Materials and Methods: In 24 rats, a pump was implanted subcutaneously 24 hours before cardiac arrest and filled with Levosimendan (experimental group Levo 24) or with NACl (control group NaCl). For investigation of cardiac function, the hearts were excised after 24 hours and inserted in a Langendorff apparatus with a cardioplegia time of 90 minutes or a global cardiac arrest time of 45 minutes in the Levo 24 group and compared to 90 min perfusion in the NaCl or in the Levo 24 group. During reperfusion, cardiac function parameters were measured. To evaluate cell function, the cardiomyocytes of the rat hearts were isolated and their function was measured.

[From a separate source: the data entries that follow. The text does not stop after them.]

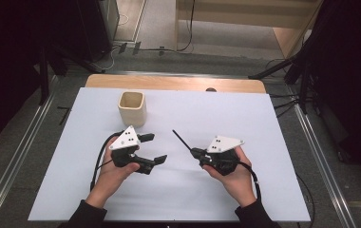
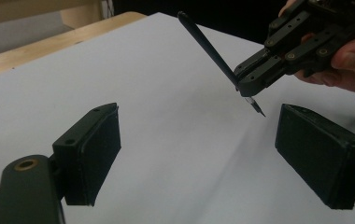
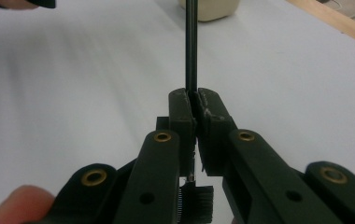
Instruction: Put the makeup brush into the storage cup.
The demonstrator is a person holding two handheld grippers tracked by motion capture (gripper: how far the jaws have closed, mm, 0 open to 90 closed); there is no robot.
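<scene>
High view: both forearms come in low over the white table [image 1: 264, 190], dark sleeves at the near edge. The left gripper [image 1: 156, 148] is held level in a cupped hand, pointing toward the middle of the table, its jaws spread with nothing between them. The right gripper [image 1: 194, 153] points up and to the left, its hand wrapped under the body, and pinches a thin black pen [image 1: 180, 139] near one end; the rest of the pen slants out toward the beige cup [image 1: 132, 109], well apart from it.

Left gripper view: own pads [image 2: 94, 151] stand wide apart over bare table. Beyond them the right gripper [image 2: 250, 84] holds the pen [image 2: 203, 42] tilted, tip just clear below the jaws; whether the tip touches the table is hard to tell.

Right gripper view: jaws pressed together on the pen [image 3: 191, 46], which runs straight ahead toward the cup [image 3: 208, 11].
</scene>
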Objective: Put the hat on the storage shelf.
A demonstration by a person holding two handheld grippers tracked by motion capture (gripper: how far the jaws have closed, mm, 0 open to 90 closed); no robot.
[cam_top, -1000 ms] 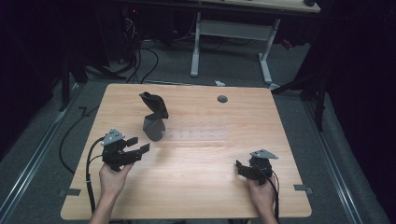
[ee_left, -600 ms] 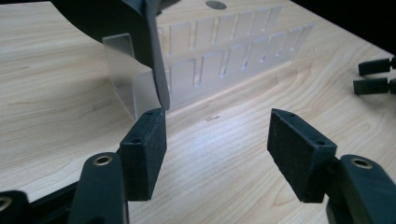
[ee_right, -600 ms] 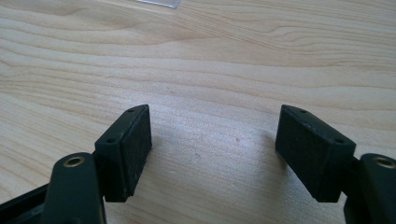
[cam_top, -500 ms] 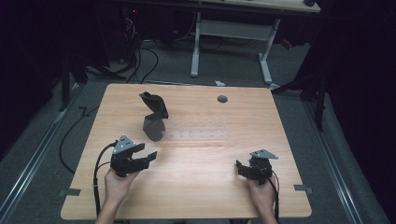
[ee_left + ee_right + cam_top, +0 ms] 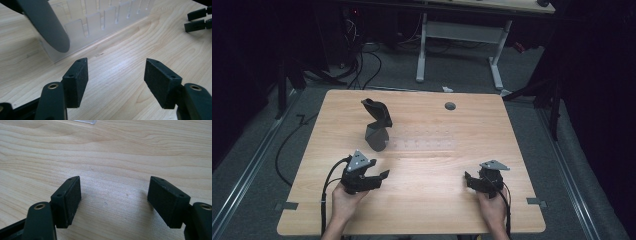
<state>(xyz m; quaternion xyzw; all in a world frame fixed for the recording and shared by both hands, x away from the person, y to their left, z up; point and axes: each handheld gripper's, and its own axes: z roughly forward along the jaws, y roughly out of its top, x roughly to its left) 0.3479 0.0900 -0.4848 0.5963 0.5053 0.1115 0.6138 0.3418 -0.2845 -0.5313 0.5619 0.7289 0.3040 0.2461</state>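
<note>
Pale wood counter [image 5: 422,210], dark floor with cables around it. Left gripper [image 5: 371,181] low over the near left part of the counter, held in the left hand [image 5: 343,199], grey three-cornered plate on top, cable trailing back toward the near edge. Jaws set wide apart with nothing between them; in the left gripper view [image 5: 116,76] just bare wood grain in the gap. Ahead of that gripper, toward the far side: clear plastic rack [image 5: 105,22] with a row of upright slots, standing on the counter, faint from the high view [image 5: 422,145]. Dark grey curved object [image 5: 377,125] standing at the left end of the rack, upper part leaning over; in the left gripper view its rounded dark end [image 5: 47,27] hangs in front of the rack's near corner. Exact nature of this object not determinable. Small round dark grommet [image 5: 450,106] in the counter near the far edge, right of centre. Right gripper [image 5: 469,181] low over the near right part, held in the right hand [image 5: 492,207], well apart from the left one. Jaws likewise wide, empty; right gripper view [image 5: 113,201] with bare wood between them.
</note>
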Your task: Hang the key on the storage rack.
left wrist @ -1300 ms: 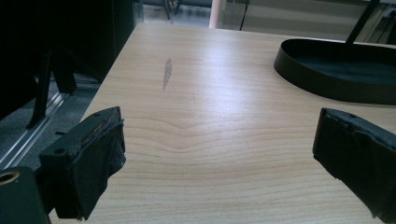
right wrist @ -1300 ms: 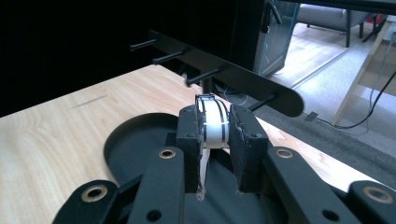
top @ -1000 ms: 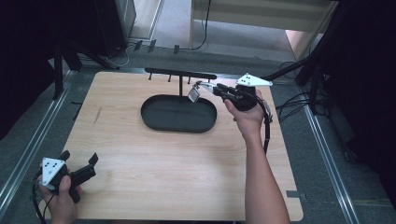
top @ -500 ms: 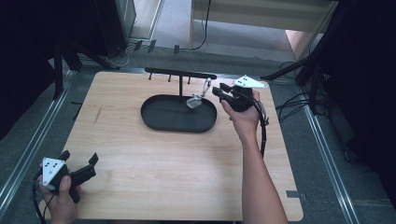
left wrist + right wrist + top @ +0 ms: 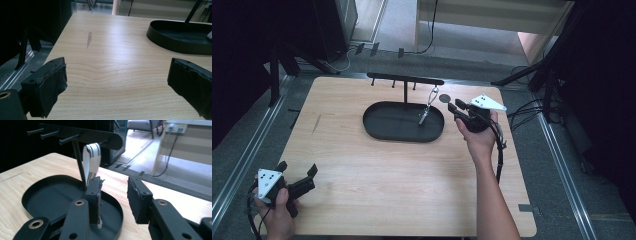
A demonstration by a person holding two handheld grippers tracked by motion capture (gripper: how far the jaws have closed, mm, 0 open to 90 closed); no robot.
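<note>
A black oval tray [image 5: 382, 131] sits at the back middle of the wooden table, and a post rises from it to a black bar with pegs [image 5: 404, 78]. A pale metallic loop [image 5: 431, 97] hangs from the rightmost peg, its lower end down in the tray. My right gripper [image 5: 455, 107] is just right of the loop, open and holding nothing. In the right gripper view the loop [image 5: 91, 161] hangs just beyond the left jaw of that gripper [image 5: 115, 192], outside the gap. My left gripper [image 5: 298, 169] rests open at the front left corner, and its jaws stand wide over bare wood [image 5: 115, 75].
The tray [image 5: 175, 40] lies far ahead and to the right of the left gripper. A small dark mark [image 5: 445, 98] sits on the table behind the right gripper. Metal rails run along both table sides, and cables lie on the floor at right.
The right gripper has drawn back to the right and slightly nearer, away from the loop, which now hangs from the peg. The left gripper has stayed put.
</note>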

Results: Before cardiac arrest, the hearts treated with Levo had better LVPsys (121 ± 20 mm Hg), and similar heart frequency (194 ± 52 bpm) compared with NACl (90 ± 29 mm Hg, 215 ± 75 bpm). After 45 minutes ischemia and 90 minutes cardioplegic arrest, Levo hearts (45 minutes: LVDP 21 ± 3% BL, 90 minutes: 12 ± 10% BL) showed worse cardiac function than NaCl hearts (LVDP 126 ± 17% BL) or Levo hearts without ischemia (128 ± 15%). In isolated cardiomyocytes, velocity of shortening and cell shortening were significantly better in NaCl24 (183 ± 5 µm/s and 8.03 ± 0.15%) than in the Levo24 (105 ± 4 µm/s and 5.46 ± 0.18%) group with 45 min ischemia. Especially in the cardiomyocytes undergoing cardioplegic arrest, velocity of shortening and contraction was impaired (94 ± 3 µm/s and 4.26 ± 0.18%).

Conclusion: Levosimendan applied before ischemia/reperfusion showed worse cardiac function recovery from ischemia than NaCl, especially when cardioplegic arrest was included.